Transcribe exactly the lines that fall between the one holding "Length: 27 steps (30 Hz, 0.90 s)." and the one holding "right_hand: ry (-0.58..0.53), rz", inclusive, from the entries below.

[Exercise input]
────────────────────────────────────────

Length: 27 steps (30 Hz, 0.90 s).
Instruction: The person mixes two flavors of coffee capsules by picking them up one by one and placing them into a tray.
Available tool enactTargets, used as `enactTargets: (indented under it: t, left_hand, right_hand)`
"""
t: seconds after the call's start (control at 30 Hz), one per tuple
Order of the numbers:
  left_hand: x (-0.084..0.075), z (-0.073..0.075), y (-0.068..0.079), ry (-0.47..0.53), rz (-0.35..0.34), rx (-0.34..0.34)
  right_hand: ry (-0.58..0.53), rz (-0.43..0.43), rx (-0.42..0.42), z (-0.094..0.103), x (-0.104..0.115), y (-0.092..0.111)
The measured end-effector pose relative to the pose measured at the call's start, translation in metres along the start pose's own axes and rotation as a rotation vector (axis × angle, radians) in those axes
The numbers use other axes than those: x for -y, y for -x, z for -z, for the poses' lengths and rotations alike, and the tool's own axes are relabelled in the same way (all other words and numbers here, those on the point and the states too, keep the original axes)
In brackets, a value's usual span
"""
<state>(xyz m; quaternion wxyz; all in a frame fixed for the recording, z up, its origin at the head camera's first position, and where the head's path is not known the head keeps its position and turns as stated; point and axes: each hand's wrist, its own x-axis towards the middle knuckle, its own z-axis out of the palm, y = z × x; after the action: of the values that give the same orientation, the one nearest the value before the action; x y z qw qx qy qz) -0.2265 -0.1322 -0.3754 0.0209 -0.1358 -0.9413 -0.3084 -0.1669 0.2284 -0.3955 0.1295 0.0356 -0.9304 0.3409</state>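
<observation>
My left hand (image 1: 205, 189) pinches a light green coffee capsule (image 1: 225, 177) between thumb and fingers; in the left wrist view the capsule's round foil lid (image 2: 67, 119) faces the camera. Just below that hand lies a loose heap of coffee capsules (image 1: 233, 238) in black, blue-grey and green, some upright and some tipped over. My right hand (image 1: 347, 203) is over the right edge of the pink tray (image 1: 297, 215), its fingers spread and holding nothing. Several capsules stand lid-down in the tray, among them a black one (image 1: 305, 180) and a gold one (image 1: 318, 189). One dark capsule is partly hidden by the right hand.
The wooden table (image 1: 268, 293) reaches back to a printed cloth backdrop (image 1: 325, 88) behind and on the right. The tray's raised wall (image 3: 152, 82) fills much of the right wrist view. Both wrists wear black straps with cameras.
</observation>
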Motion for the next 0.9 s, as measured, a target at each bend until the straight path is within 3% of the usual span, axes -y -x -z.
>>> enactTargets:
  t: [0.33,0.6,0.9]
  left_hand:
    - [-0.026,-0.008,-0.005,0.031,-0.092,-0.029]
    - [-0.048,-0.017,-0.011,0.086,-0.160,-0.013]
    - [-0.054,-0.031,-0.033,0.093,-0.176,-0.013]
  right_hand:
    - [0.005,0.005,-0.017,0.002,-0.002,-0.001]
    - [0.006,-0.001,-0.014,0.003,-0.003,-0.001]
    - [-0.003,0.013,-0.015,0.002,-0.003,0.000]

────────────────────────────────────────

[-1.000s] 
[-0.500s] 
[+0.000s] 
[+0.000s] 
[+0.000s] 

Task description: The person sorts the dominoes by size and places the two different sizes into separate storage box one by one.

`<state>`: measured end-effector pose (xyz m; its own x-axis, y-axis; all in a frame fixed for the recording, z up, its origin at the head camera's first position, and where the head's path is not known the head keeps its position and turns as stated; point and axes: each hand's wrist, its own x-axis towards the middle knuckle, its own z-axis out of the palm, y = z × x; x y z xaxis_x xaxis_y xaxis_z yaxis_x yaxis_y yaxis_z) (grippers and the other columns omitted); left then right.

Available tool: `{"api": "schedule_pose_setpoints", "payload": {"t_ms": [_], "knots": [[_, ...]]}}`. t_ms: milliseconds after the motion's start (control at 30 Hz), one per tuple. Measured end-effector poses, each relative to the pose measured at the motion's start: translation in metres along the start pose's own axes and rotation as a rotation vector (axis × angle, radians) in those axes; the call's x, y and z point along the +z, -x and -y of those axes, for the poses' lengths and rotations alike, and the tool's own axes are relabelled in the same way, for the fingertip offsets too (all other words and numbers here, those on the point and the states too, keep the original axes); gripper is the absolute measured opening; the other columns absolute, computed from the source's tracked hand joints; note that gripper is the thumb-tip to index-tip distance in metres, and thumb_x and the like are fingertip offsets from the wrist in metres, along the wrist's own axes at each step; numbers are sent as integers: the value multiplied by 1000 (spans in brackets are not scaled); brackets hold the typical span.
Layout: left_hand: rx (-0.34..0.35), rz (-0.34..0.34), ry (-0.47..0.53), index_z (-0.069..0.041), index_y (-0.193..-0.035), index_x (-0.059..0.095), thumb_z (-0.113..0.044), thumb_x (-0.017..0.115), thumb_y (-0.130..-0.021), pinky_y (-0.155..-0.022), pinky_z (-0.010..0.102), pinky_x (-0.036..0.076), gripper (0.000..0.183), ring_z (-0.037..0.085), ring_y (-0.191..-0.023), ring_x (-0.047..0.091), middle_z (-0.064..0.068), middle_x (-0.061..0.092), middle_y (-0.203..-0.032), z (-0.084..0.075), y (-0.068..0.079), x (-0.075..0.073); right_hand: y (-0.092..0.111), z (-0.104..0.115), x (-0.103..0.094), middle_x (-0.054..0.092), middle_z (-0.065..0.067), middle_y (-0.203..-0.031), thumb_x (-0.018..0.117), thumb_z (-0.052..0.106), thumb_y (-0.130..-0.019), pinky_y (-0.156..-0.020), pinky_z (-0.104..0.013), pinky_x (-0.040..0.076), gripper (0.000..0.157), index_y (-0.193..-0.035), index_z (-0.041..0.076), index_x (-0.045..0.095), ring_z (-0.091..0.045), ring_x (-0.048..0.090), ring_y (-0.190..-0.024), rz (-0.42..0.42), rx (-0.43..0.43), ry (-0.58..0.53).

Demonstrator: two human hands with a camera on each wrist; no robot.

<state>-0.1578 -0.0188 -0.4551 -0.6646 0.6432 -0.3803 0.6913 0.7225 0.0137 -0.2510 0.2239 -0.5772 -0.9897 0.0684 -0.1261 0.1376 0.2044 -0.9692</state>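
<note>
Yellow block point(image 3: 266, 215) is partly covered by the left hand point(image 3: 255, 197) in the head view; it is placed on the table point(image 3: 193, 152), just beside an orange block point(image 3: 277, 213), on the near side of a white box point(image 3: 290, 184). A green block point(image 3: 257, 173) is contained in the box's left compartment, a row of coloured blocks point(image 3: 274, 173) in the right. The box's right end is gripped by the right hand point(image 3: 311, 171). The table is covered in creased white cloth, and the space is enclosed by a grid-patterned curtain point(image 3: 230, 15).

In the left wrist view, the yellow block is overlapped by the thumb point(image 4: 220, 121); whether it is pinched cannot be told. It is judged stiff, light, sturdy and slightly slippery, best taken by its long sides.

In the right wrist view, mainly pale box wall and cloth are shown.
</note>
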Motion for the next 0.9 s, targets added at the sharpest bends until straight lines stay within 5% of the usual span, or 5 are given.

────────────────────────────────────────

[Task solution]
Length: 27 steps (30 Hz, 0.90 s).
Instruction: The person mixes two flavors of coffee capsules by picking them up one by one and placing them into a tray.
Available tool enactTargets, used as `enactTargets: (indented under it: t, left_hand, right_hand)`
"""
t: seconds after the call's start (control at 30 Hz), one per tuple
Order of the numbers:
  left_hand: x (-0.084..0.075), z (-0.073..0.075), y (-0.068..0.079), ry (-0.47..0.53), rz (-0.35..0.34), rx (-0.34..0.34)
  right_hand: ry (-0.58..0.53), rz (-0.43..0.43), rx (-0.42..0.42), z (-0.094..0.103), x (-0.104..0.115), y (-0.092..0.111)

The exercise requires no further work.